Directions for this task: Write only the number of lines below in which "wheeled" occurs.

Dataset content:

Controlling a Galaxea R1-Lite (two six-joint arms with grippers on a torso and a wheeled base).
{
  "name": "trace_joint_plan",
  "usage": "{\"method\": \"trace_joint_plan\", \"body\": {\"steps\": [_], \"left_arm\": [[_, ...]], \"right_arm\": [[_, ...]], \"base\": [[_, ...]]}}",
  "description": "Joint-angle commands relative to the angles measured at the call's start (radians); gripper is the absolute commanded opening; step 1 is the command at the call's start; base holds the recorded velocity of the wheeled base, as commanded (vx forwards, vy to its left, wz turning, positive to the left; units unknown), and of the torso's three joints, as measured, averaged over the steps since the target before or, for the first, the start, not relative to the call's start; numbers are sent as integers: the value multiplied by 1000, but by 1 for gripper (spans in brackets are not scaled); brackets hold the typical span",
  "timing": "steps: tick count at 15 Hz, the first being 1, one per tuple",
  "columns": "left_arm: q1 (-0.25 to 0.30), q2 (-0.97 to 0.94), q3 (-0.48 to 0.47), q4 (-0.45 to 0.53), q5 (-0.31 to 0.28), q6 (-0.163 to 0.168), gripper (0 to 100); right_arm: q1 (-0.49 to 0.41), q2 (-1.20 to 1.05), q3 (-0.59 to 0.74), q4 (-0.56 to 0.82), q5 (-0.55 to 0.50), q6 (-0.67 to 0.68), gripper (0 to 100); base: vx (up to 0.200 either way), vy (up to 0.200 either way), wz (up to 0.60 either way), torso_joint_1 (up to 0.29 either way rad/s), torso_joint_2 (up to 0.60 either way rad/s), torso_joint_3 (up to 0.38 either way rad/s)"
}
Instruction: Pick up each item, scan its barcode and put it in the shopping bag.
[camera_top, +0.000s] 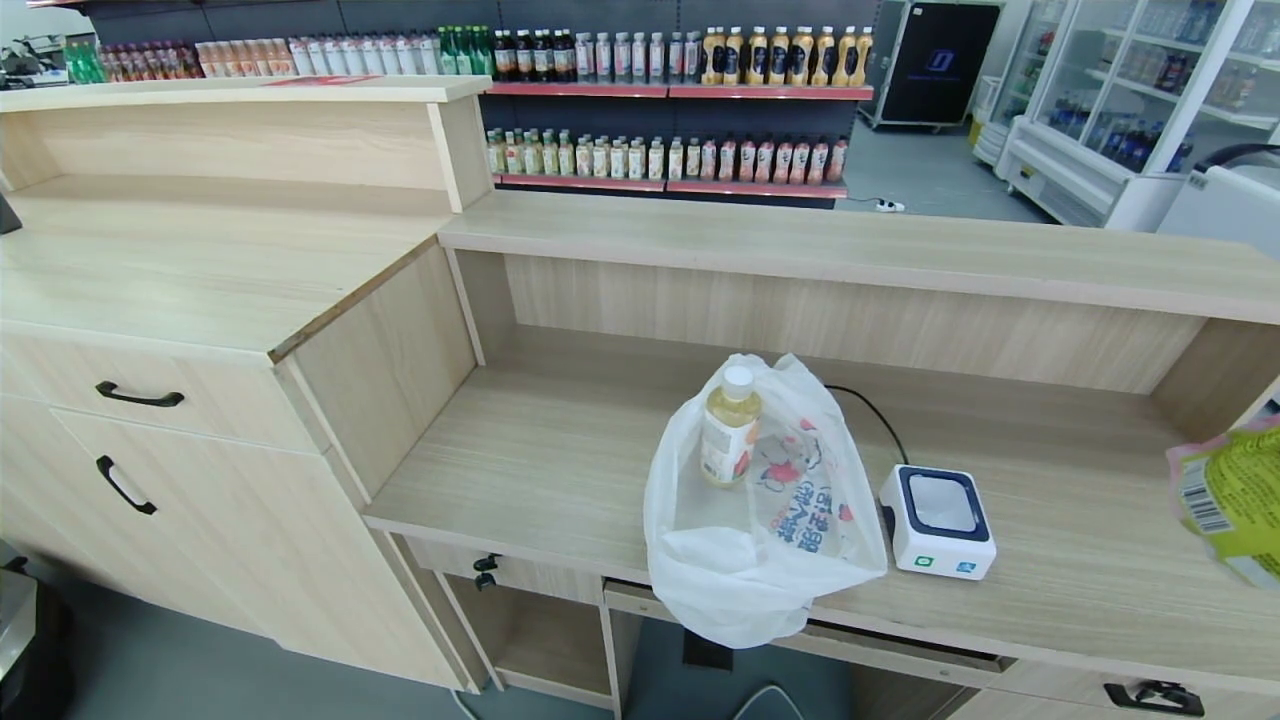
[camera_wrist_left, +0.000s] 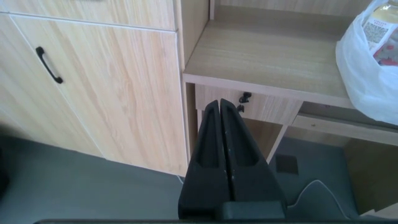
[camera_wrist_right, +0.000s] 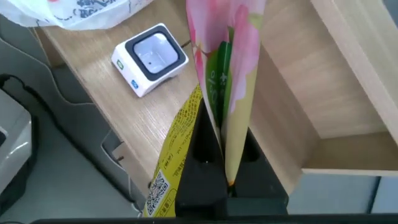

Response for this exercise: 2